Rebuilt the superfast chemistry of vision

It lasts just a trillionth of a second, one of the fastest processes in nature, but it is the fundamental chemical basis of vision, which occurs whenever light hits the retina: it has now been reconstructed for the first time in detail thanks to a powerful X-ray laser, from research coordinated by the Swiss Paul Scherrer Institute (PSI). The study, published in the journal Nature, literally sheds light on a molecular process that so far no one has been able to observe in real time, but which is the very first step in our ability to perceive light.
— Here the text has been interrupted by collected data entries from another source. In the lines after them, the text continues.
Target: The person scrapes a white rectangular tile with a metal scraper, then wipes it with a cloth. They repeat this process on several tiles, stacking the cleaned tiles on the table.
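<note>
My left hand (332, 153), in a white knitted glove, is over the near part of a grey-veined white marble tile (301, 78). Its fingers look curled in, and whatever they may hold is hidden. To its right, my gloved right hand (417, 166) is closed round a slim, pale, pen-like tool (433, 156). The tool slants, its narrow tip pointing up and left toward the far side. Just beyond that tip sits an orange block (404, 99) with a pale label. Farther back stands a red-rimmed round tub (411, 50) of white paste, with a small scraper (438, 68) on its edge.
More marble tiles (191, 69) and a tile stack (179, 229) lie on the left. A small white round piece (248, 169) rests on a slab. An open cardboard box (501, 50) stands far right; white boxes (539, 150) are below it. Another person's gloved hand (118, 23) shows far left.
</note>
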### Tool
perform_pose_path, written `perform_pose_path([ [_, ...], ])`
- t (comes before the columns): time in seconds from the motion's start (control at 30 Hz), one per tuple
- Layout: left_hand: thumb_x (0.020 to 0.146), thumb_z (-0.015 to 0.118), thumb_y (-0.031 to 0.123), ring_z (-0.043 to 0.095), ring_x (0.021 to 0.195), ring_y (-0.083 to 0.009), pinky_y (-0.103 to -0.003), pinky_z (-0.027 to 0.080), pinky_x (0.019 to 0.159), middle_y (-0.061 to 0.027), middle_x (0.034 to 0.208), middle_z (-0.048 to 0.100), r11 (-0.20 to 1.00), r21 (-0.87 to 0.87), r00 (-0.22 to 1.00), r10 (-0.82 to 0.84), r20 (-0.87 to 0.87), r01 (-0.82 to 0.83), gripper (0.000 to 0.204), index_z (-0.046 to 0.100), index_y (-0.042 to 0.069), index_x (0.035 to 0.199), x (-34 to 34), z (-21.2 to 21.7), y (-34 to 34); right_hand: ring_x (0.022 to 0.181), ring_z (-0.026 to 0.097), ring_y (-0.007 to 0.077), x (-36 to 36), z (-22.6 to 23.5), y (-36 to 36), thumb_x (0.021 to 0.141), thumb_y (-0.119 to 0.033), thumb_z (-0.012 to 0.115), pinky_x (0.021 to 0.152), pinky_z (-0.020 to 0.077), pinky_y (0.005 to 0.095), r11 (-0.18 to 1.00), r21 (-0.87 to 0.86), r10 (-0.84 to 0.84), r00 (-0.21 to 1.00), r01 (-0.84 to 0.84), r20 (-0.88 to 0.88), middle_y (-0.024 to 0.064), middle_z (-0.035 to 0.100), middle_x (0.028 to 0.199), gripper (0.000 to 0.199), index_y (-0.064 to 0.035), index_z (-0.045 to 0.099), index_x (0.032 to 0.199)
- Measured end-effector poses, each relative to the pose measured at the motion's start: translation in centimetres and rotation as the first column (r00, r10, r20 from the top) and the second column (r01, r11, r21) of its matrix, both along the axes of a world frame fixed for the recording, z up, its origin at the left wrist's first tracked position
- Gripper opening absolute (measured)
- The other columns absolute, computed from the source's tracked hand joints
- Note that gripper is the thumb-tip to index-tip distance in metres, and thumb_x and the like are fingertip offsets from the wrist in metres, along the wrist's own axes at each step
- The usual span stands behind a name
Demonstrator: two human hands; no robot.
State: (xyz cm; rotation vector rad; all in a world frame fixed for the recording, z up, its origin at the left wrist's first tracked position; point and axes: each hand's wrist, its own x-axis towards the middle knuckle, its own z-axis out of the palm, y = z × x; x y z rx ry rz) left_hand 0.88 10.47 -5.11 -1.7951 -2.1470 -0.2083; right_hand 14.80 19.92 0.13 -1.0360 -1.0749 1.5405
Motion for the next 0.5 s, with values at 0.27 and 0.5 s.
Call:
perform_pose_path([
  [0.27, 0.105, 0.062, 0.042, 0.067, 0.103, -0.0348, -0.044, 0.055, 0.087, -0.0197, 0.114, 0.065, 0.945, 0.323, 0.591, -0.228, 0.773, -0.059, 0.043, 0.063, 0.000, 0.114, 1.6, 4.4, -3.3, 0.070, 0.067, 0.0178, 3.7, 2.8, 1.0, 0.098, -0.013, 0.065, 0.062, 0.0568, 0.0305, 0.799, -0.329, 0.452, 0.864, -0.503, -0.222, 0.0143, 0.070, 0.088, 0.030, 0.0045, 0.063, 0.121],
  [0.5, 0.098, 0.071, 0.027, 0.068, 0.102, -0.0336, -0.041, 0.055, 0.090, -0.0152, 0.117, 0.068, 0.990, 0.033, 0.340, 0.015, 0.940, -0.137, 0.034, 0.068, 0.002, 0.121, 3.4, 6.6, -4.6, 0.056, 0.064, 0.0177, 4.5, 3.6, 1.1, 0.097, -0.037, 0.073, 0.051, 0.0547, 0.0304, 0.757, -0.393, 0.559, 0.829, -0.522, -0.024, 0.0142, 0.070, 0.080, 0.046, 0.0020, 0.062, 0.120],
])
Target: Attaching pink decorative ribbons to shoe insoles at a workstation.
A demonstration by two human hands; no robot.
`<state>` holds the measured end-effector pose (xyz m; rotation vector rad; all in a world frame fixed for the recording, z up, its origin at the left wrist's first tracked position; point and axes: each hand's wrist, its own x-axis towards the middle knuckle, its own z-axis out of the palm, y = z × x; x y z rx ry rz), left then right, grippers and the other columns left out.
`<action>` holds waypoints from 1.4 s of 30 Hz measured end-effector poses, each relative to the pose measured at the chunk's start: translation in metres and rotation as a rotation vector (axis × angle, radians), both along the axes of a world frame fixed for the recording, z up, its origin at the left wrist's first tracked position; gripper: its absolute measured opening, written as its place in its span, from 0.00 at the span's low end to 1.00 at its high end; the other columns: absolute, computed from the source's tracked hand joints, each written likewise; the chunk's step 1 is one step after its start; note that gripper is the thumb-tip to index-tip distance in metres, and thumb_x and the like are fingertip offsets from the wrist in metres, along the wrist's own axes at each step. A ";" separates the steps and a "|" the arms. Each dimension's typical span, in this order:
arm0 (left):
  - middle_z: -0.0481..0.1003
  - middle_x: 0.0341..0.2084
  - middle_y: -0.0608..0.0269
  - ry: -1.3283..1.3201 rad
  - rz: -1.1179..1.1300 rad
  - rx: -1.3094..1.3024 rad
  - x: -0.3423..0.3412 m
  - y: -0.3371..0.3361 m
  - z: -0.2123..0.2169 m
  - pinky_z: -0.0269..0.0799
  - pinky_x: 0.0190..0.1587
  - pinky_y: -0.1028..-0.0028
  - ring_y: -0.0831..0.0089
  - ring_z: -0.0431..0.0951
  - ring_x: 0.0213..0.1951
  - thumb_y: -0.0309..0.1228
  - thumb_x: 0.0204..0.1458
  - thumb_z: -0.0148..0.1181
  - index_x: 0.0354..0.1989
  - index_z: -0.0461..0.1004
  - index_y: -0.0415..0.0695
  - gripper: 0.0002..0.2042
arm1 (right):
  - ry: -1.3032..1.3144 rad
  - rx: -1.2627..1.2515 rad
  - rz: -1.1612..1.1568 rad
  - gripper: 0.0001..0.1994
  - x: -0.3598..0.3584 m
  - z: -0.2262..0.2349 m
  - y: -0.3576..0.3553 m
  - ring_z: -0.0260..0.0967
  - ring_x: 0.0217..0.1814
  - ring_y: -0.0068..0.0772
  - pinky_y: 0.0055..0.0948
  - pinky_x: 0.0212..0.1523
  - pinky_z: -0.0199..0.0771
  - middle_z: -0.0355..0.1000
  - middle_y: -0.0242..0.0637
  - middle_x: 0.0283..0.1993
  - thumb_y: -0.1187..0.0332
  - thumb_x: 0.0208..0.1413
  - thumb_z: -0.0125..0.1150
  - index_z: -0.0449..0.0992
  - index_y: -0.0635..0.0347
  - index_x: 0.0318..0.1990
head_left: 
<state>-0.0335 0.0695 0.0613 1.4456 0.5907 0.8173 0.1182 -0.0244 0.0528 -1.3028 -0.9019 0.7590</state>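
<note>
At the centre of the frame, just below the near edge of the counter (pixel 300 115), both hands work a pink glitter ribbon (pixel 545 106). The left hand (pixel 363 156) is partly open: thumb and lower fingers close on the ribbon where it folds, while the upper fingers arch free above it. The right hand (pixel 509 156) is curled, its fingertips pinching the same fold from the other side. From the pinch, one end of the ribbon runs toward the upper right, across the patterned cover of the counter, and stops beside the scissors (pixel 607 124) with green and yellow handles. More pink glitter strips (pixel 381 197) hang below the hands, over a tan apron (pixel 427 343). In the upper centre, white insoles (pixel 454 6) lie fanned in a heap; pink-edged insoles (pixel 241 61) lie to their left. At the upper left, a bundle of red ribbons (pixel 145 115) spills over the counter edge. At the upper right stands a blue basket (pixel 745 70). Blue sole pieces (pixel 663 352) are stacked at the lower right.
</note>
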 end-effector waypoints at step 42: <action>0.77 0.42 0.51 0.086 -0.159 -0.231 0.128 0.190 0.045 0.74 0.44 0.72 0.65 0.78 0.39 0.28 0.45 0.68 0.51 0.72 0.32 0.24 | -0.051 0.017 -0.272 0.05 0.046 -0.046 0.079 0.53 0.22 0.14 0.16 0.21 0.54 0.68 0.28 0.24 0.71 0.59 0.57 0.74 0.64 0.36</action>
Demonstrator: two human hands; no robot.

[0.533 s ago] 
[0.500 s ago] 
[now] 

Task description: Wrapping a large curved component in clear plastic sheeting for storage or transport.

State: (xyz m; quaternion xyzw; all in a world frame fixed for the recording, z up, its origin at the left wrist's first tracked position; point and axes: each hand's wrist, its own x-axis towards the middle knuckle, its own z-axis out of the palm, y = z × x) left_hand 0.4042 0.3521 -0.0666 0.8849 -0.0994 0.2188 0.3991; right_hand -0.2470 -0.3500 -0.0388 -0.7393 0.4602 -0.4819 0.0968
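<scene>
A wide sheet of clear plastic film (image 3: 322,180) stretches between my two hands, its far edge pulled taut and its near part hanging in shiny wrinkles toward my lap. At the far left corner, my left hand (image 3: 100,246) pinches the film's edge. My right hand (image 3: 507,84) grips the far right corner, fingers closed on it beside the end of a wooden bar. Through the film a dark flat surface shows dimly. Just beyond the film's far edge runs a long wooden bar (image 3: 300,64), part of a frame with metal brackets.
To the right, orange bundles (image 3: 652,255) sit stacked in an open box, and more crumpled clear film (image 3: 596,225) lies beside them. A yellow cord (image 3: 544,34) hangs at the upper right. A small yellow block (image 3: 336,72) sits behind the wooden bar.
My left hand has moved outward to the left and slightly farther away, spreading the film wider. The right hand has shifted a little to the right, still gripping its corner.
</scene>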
The protagonist of the scene is the human light receptor, rhodopsin: fixed to the center of this protein is a small molecule, retinal, which is a derivative of vitamin A. When light hits rhodopsin, the retinal absorbs part of the ‘energy and changes its three-dimensional shape in a fraction of a second, thus ‘turning on’ the switch of the eye and triggering the cascade of reactions which underlie the sense of sight. The point of departure and arrival of this mechanism has been known for some time, but the researchers led by Valérie Panneels and Gebhard Schertler have now also revealed what happens during the very rapid transition from one form to another of the protein.

The study authors found that, when rhodopsin absorbs light, it uses some of the energy to ‘inflate’ slightly, much like our chest does when we inhale air. During this sort of ‘respiration’, the protein momentarily loses contact with the retinal molecule inside it, thus leaving it free to rotate. Immediately afterwards the rhodopsin contracts again and ‘traps’ the retinal, only now it has to adapt to the new conformation: the process lasts only a picosecond, ie a trillionth of a second.